> _Records from a dataset_
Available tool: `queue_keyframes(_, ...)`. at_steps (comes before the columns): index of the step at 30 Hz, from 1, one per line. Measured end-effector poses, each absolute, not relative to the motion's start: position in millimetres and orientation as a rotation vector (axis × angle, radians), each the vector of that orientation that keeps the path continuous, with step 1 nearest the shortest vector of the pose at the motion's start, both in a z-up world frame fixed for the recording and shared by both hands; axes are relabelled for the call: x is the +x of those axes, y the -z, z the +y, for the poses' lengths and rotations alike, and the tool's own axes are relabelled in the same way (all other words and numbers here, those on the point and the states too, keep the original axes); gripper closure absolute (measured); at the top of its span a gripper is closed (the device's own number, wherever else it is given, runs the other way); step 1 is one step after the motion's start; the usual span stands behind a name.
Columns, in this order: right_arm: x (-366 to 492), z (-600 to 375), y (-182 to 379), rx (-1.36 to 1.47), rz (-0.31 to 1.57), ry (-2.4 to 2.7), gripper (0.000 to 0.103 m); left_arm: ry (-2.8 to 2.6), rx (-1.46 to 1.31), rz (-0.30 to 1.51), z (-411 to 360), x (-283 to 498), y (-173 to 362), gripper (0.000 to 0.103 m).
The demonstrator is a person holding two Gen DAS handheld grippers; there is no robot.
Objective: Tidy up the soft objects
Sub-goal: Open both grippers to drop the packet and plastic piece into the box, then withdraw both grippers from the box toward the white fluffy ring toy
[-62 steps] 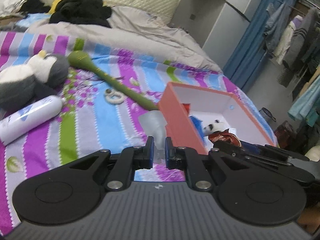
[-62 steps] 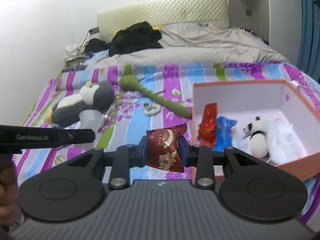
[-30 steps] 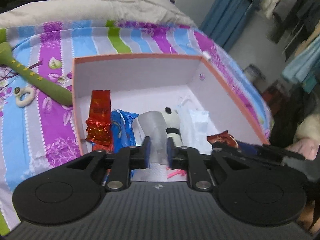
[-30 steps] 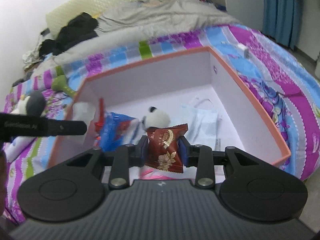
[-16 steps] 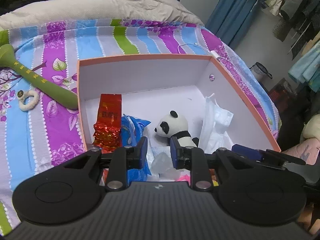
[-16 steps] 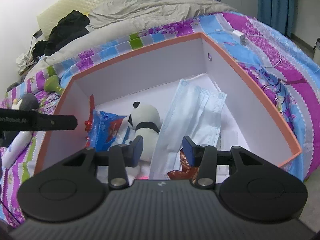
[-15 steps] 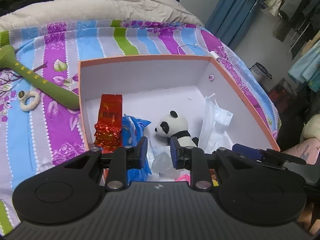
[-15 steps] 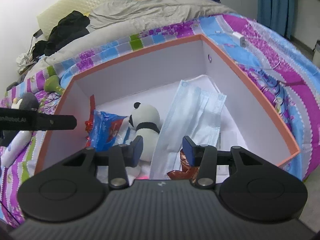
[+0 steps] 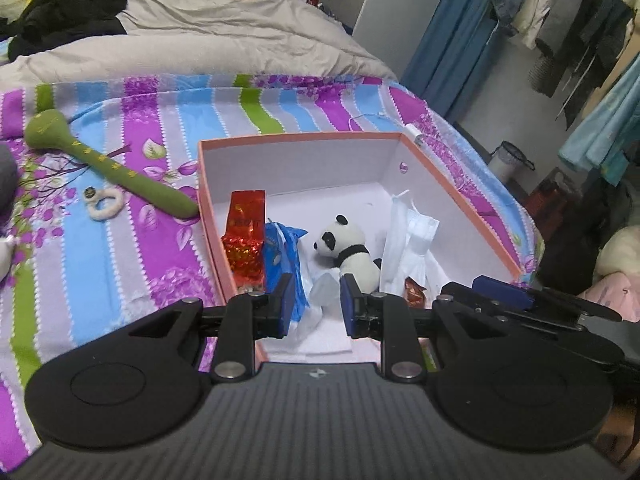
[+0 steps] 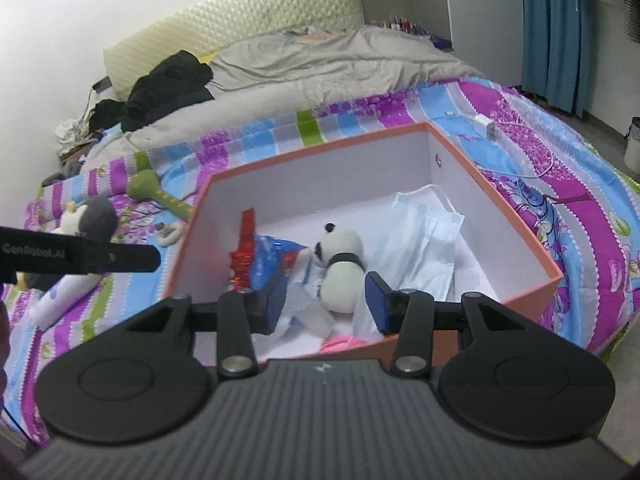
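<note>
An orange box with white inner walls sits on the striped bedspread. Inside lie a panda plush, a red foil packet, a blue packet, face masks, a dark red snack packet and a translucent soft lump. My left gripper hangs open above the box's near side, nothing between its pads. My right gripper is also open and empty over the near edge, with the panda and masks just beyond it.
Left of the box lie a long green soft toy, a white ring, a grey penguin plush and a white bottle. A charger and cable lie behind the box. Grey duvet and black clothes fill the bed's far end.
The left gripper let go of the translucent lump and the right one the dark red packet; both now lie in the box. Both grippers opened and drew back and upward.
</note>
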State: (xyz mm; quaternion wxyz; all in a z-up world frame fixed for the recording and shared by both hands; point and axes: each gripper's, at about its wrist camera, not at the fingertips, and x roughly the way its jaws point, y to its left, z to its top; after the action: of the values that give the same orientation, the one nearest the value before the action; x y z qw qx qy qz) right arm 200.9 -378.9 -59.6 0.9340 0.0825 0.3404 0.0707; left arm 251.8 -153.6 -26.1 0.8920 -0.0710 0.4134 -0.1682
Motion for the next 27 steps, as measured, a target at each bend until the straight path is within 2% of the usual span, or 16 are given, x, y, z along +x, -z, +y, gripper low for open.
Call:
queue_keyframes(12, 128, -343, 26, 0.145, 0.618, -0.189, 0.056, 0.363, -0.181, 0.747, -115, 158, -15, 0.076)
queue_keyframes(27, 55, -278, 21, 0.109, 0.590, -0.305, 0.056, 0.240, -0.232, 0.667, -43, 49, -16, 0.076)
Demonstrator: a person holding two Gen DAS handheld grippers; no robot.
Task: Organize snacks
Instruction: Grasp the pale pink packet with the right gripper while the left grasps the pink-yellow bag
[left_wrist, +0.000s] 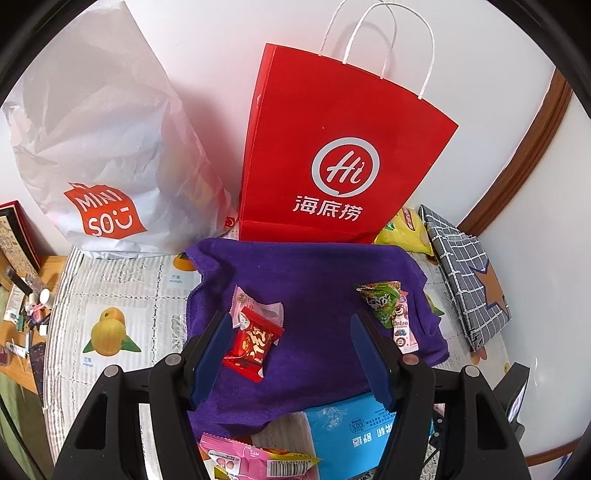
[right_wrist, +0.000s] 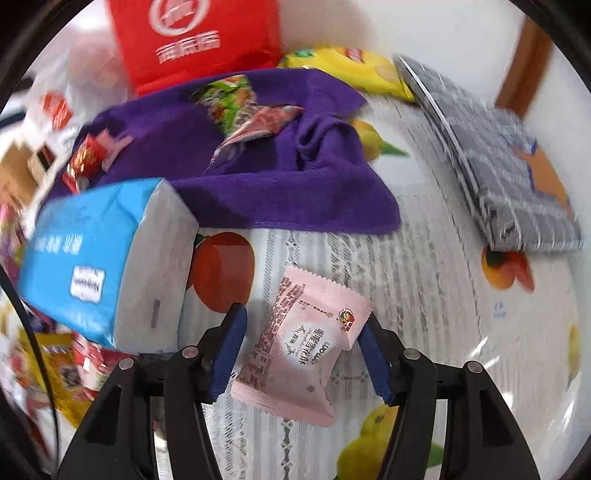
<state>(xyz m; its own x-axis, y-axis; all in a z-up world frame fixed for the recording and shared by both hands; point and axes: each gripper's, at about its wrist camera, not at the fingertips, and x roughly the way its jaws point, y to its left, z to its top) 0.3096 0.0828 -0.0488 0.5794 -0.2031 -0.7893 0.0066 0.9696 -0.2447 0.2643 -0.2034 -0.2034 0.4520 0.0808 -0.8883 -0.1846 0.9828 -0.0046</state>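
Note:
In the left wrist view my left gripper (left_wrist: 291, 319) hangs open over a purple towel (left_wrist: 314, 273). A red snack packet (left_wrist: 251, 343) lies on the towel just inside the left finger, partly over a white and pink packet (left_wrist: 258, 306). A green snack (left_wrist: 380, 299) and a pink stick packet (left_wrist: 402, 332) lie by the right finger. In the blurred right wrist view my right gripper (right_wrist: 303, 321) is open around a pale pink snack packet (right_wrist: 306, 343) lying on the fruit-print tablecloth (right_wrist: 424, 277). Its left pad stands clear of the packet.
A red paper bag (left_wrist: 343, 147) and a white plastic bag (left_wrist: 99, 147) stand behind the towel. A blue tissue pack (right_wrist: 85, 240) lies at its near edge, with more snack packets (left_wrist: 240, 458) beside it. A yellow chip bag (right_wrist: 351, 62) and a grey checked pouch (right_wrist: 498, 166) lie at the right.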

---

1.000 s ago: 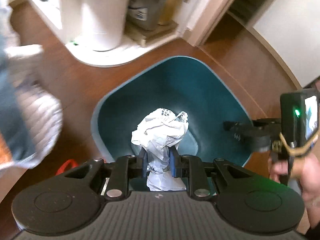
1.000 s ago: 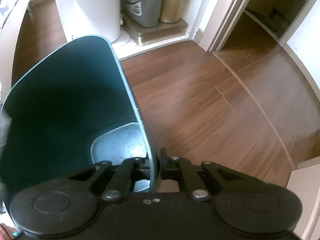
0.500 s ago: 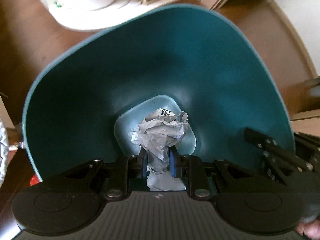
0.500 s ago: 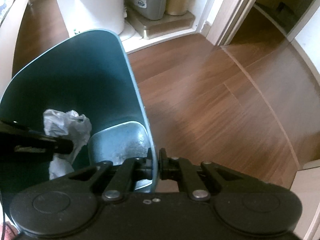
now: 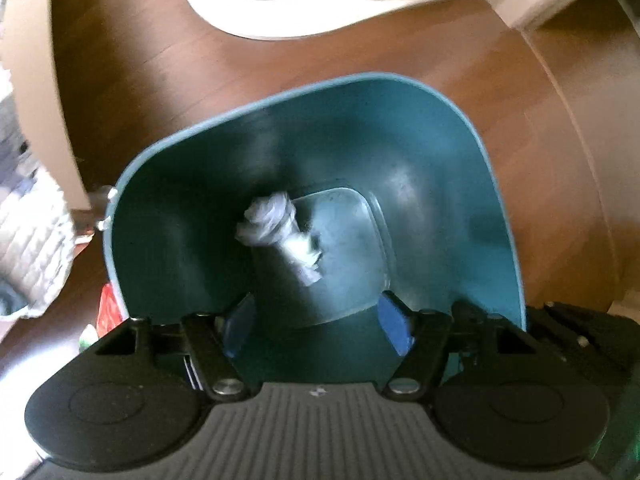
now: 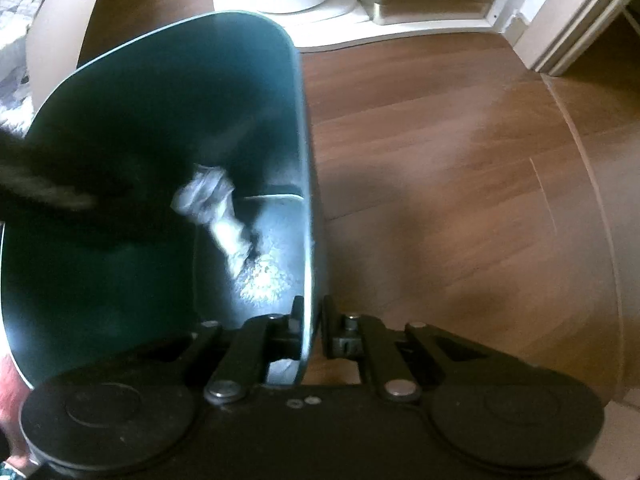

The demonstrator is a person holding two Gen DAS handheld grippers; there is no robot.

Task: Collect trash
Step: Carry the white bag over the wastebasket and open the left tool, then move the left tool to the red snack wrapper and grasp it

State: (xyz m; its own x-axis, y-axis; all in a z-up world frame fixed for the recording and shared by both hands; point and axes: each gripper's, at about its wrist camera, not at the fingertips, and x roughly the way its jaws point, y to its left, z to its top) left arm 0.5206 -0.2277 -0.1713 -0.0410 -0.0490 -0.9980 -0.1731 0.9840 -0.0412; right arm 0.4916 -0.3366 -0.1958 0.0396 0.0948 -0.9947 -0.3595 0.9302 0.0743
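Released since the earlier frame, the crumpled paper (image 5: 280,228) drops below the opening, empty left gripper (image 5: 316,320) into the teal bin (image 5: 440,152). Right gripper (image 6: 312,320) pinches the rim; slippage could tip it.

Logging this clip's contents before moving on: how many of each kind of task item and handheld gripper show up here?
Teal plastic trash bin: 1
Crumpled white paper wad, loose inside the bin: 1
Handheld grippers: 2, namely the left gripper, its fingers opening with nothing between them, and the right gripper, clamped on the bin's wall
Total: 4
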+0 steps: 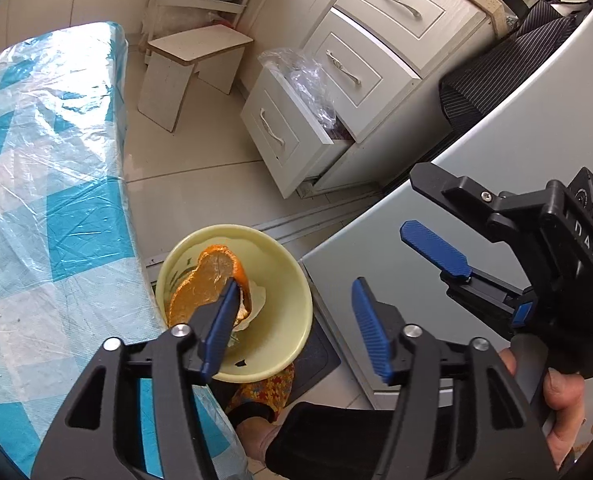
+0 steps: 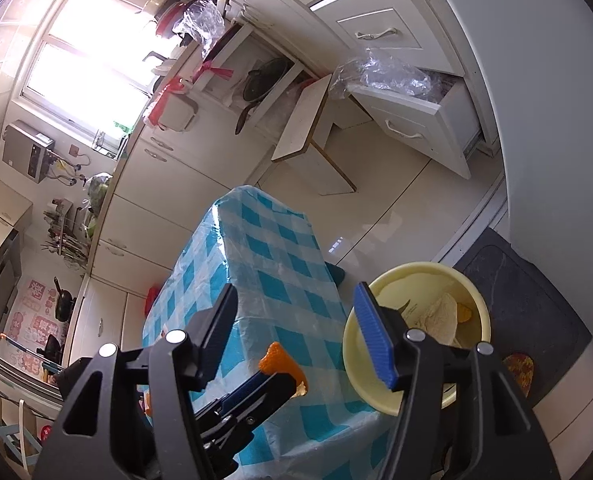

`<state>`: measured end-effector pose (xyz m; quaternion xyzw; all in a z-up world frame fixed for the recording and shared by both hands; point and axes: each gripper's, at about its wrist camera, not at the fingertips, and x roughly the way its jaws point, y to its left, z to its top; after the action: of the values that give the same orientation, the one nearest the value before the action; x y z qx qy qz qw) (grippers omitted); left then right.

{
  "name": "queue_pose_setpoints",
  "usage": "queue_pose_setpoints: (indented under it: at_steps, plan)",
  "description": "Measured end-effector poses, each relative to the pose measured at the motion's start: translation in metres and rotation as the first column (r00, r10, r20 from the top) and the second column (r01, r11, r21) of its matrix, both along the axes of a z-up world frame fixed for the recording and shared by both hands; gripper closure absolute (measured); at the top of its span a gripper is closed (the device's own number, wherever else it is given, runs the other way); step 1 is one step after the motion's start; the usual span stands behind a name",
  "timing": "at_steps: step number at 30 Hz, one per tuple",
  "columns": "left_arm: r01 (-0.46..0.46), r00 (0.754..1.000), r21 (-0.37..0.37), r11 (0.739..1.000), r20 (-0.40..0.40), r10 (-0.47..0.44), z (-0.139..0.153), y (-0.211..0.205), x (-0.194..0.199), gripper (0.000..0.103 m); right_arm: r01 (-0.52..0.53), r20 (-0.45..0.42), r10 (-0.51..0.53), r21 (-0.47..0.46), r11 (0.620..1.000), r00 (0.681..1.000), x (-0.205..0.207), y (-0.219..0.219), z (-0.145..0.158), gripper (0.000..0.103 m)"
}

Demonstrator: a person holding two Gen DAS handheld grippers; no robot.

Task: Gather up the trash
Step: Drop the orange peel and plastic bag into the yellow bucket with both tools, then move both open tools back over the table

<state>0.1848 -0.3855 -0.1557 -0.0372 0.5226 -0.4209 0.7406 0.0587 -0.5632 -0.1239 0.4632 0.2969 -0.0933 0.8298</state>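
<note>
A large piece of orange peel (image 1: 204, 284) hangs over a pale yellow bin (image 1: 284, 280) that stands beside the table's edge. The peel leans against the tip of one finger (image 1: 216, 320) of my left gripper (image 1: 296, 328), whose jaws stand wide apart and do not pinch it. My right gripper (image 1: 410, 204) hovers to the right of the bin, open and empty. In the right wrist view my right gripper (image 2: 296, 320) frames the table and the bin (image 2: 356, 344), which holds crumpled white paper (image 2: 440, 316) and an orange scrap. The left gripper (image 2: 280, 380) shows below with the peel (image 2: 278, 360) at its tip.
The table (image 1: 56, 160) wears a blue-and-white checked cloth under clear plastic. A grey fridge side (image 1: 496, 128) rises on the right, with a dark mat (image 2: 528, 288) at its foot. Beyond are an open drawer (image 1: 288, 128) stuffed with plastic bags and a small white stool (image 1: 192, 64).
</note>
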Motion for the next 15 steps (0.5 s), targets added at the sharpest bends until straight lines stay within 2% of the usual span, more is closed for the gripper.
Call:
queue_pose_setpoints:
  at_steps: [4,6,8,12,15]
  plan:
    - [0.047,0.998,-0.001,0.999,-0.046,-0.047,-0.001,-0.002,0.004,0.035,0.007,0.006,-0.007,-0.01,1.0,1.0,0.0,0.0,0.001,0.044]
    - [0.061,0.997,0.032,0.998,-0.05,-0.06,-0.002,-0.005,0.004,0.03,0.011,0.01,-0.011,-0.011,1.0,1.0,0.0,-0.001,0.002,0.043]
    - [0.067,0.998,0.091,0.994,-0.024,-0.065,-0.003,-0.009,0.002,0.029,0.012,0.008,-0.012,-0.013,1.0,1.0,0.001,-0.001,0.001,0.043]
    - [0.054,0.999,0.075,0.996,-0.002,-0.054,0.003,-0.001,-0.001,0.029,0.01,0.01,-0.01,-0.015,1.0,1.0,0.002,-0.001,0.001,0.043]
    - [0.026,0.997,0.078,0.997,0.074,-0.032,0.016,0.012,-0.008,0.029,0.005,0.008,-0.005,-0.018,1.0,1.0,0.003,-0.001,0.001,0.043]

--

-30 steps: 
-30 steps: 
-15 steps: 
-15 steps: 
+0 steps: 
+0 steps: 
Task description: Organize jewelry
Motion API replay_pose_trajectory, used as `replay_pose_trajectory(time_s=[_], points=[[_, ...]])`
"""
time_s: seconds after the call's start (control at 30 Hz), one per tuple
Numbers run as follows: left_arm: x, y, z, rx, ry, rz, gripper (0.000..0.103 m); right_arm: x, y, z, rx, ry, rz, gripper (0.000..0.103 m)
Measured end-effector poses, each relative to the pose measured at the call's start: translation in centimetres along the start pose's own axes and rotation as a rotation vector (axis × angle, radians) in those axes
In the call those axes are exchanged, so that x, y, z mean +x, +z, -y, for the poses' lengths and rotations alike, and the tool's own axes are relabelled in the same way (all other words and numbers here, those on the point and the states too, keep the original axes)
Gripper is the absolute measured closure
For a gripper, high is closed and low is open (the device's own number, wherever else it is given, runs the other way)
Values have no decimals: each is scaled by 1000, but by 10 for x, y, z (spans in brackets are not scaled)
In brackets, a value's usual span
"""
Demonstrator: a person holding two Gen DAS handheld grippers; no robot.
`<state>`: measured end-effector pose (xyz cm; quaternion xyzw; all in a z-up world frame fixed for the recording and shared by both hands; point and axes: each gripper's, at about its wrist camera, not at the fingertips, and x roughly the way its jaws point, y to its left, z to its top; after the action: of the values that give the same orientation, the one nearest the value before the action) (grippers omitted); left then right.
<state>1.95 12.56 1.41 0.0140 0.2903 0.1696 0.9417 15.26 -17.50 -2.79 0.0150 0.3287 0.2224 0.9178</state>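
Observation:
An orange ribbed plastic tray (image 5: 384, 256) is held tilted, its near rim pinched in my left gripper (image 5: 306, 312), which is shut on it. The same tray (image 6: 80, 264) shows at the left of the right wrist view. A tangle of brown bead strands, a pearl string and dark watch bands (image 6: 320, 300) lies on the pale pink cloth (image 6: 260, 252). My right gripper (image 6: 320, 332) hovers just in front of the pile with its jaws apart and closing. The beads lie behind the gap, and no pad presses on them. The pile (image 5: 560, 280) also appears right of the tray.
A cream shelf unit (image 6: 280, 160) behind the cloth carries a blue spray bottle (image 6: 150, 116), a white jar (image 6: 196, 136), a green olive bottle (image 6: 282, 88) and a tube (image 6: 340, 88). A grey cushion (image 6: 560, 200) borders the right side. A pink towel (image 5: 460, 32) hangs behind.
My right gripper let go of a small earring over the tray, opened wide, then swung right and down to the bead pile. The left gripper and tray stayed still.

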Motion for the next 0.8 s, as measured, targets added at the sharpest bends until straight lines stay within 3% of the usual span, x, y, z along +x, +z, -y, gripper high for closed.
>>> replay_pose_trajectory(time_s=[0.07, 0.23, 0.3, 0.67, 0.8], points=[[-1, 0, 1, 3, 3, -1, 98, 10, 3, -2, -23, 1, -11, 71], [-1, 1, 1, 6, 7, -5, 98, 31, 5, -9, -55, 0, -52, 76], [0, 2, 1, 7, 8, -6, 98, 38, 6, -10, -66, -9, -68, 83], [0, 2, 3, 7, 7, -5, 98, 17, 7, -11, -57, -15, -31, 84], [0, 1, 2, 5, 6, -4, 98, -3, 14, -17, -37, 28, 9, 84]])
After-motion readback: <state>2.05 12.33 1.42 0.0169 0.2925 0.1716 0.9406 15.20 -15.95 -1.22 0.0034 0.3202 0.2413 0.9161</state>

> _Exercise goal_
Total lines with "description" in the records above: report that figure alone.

> _Task response_
2